WHAT THE TASK REQUIRES:
Among the records that follow, set down only the lines from the one containing "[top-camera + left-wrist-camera" to the one containing "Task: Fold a", both included, exactly.

(Dataset records)
——————————

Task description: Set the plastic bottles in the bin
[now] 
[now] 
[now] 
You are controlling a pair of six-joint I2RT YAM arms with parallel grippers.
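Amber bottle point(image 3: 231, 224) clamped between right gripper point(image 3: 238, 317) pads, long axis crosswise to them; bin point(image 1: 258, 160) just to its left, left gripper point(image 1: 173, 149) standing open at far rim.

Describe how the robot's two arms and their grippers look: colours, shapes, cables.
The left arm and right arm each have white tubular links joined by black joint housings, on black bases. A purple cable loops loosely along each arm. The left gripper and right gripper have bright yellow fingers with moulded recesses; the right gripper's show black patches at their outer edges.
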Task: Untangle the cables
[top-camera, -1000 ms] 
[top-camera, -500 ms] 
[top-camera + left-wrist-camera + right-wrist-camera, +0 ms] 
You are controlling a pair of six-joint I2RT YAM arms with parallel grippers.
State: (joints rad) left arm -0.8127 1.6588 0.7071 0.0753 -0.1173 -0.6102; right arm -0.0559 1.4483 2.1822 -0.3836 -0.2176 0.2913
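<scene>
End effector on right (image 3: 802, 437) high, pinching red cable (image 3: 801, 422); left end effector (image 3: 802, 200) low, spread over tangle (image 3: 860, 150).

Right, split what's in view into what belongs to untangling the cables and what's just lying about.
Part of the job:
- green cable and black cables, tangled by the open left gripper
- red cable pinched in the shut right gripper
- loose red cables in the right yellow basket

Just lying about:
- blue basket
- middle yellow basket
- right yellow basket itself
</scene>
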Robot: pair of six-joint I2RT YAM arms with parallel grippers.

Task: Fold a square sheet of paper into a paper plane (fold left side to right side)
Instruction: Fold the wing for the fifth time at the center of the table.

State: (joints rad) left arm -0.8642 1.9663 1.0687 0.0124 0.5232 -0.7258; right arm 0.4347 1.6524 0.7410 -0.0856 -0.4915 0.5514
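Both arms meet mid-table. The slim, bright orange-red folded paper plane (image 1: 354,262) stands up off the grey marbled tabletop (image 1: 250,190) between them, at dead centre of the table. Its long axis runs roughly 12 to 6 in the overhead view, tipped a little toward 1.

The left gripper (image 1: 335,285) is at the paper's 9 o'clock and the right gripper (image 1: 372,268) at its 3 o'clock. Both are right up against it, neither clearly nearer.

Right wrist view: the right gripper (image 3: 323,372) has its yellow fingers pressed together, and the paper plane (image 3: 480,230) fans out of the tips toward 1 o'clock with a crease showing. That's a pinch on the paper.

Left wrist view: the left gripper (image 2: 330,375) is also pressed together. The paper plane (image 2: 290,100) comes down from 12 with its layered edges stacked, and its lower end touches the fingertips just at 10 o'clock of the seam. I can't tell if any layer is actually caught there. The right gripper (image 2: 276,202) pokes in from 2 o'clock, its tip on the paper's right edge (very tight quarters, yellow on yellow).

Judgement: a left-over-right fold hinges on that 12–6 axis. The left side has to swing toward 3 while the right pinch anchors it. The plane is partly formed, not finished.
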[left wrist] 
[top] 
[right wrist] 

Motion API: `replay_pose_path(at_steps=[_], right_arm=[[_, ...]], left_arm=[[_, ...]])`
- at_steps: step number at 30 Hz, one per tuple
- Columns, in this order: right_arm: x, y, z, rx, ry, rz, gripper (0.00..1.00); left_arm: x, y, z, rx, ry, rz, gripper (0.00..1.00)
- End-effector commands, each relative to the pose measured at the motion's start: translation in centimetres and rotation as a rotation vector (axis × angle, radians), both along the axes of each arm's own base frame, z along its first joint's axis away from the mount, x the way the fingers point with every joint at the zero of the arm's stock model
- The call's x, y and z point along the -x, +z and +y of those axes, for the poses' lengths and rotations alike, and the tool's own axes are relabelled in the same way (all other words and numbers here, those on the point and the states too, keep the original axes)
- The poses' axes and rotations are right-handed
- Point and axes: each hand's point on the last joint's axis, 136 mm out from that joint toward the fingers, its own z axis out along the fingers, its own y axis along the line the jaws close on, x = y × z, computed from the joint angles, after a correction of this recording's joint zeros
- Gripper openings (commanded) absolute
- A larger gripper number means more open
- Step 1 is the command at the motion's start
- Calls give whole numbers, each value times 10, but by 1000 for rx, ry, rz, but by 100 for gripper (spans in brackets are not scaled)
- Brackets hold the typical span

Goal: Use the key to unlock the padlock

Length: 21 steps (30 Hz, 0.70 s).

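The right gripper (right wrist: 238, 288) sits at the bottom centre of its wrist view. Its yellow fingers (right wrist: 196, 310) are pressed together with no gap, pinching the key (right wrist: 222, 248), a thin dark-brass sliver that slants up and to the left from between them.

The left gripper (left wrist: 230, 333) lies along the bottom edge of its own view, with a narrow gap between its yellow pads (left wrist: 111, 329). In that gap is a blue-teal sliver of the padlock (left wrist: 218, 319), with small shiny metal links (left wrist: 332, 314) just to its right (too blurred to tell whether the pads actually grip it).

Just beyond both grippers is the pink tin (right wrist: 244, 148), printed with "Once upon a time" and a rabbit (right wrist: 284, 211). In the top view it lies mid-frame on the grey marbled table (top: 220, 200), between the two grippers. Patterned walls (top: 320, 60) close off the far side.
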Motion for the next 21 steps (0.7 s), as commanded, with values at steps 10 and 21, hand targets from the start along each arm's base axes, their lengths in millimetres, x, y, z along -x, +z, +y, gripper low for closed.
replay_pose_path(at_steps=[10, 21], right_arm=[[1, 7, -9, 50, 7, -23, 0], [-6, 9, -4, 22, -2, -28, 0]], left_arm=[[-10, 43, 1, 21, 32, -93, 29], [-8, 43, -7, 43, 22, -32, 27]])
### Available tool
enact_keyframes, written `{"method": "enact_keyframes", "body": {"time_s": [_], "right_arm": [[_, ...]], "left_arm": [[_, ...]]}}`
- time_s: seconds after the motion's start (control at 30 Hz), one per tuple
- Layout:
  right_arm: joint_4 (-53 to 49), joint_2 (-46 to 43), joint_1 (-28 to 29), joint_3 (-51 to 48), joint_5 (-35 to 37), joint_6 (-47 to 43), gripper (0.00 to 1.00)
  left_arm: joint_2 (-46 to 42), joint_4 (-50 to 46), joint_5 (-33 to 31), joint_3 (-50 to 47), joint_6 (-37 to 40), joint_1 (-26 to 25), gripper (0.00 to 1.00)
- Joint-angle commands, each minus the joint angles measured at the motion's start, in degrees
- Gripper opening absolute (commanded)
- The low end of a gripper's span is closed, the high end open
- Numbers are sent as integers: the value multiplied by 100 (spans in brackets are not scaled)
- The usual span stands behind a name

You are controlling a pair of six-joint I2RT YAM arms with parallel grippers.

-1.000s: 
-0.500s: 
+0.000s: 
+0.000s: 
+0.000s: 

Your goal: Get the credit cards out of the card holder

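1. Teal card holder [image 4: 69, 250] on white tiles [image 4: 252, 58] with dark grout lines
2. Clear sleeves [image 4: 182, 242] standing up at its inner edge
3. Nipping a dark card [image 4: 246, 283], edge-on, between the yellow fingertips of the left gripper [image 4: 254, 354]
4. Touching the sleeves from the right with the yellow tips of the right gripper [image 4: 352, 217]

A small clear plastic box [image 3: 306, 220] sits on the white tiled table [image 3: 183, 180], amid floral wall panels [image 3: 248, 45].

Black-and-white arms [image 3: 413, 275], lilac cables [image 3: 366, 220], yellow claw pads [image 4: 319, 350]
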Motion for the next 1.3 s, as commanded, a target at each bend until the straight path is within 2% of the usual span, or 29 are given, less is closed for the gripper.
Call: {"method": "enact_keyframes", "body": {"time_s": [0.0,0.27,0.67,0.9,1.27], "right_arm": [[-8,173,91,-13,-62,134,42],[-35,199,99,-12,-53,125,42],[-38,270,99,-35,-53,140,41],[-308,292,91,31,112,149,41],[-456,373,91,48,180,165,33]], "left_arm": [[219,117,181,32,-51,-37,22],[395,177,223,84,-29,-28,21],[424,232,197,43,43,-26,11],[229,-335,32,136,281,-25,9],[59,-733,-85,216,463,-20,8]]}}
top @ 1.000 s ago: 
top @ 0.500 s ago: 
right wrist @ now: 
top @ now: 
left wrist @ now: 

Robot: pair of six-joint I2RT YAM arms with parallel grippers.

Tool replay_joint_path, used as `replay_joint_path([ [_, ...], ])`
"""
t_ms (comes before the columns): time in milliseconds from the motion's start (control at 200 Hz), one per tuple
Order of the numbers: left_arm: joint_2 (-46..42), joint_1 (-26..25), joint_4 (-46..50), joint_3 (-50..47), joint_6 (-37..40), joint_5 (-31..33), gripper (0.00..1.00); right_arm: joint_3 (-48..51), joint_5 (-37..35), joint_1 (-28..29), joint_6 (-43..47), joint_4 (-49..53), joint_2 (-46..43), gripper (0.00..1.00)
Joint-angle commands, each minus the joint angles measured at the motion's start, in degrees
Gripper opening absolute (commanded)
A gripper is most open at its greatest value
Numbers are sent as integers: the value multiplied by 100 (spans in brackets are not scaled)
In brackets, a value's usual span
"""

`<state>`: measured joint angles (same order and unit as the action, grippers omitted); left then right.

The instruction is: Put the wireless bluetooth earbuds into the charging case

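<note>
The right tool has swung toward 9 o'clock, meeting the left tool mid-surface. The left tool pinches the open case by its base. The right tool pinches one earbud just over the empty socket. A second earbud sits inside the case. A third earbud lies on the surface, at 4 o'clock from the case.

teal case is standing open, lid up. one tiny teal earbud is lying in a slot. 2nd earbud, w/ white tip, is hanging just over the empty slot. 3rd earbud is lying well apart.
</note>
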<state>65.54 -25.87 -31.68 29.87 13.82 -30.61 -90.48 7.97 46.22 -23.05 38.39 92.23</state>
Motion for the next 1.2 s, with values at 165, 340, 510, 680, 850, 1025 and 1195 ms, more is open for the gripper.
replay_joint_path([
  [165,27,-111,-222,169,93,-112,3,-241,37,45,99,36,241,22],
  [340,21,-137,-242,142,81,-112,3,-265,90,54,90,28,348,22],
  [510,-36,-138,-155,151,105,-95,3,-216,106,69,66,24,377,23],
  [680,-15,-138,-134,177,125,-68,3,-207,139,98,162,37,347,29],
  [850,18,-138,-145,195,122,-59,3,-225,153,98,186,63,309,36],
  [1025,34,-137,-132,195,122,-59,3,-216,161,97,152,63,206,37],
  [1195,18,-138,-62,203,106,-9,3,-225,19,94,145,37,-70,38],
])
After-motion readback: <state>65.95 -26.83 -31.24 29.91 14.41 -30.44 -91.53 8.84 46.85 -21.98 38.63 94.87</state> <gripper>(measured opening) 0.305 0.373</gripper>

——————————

REPLY TO THE EXERCISE:
[top-camera + left-wrist-camera + right-wrist-camera, +0 ms] 
You are controlling a pair of six-joint I2RT YAM arms with parallel grippers.
State: (joints rad) left arm -0.8127 1.6588 0.7071 0.0753 -0.1173 -0.6102; right arm -0.0559 1.4483 2.1822 -0.3836 -0.2176 0.2913
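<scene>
End effector on right (image 3: 802, 437) high, pinching red cable (image 3: 801, 422); left end effector (image 3: 802, 200) low, spread over tangle (image 3: 860, 150).

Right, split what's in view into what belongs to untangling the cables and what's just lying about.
Part of the job:
- green cable and black cables, tangled by the open left gripper
- red cable pinched in the shut right gripper
- loose red cables in the right yellow basket

Just lying about:
- blue basket
- middle yellow basket
- right yellow basket itself
</scene>
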Robot: pair of six-joint I2RT YAM arms with parallel grippers.

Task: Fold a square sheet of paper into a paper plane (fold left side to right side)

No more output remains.